(PROVIDED INFORMATION Opens)

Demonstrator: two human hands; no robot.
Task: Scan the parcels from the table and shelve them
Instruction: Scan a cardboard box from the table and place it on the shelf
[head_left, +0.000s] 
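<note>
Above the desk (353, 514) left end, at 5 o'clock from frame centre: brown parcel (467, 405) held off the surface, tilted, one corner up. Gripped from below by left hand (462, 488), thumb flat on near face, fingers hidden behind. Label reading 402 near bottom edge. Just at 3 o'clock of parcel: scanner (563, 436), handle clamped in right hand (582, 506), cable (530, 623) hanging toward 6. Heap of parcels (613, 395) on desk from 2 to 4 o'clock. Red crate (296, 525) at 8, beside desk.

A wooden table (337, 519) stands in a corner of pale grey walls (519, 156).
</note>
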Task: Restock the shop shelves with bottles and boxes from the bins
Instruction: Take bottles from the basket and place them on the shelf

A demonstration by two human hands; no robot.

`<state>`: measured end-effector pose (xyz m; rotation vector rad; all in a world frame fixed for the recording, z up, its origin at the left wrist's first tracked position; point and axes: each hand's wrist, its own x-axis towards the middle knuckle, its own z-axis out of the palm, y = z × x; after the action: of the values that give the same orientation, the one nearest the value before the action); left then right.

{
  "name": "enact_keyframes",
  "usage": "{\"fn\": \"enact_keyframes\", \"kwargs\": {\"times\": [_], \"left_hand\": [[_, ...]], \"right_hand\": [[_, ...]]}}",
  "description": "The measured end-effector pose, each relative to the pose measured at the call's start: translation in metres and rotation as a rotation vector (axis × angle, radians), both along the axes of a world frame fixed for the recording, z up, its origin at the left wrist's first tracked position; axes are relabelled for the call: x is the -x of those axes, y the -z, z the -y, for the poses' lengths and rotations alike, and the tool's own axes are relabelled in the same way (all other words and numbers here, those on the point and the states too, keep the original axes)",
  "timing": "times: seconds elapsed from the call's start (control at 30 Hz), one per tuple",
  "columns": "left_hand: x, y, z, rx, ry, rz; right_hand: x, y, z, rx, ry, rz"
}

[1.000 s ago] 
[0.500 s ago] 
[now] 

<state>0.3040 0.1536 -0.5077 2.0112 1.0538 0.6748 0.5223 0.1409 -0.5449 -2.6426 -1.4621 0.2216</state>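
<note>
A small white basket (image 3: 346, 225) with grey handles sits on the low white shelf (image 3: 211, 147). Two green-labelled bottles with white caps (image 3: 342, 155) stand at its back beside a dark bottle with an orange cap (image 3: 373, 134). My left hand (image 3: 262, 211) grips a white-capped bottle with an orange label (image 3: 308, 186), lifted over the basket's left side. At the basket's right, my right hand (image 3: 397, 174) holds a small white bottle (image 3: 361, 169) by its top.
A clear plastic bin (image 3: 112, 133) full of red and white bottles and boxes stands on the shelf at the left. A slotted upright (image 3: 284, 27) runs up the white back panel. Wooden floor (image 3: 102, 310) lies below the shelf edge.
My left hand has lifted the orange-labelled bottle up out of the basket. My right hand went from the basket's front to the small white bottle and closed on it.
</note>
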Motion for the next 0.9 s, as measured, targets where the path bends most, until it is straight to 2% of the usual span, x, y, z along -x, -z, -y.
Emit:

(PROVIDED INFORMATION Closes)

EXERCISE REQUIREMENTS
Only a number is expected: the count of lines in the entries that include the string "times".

EXERCISE ANSWER
2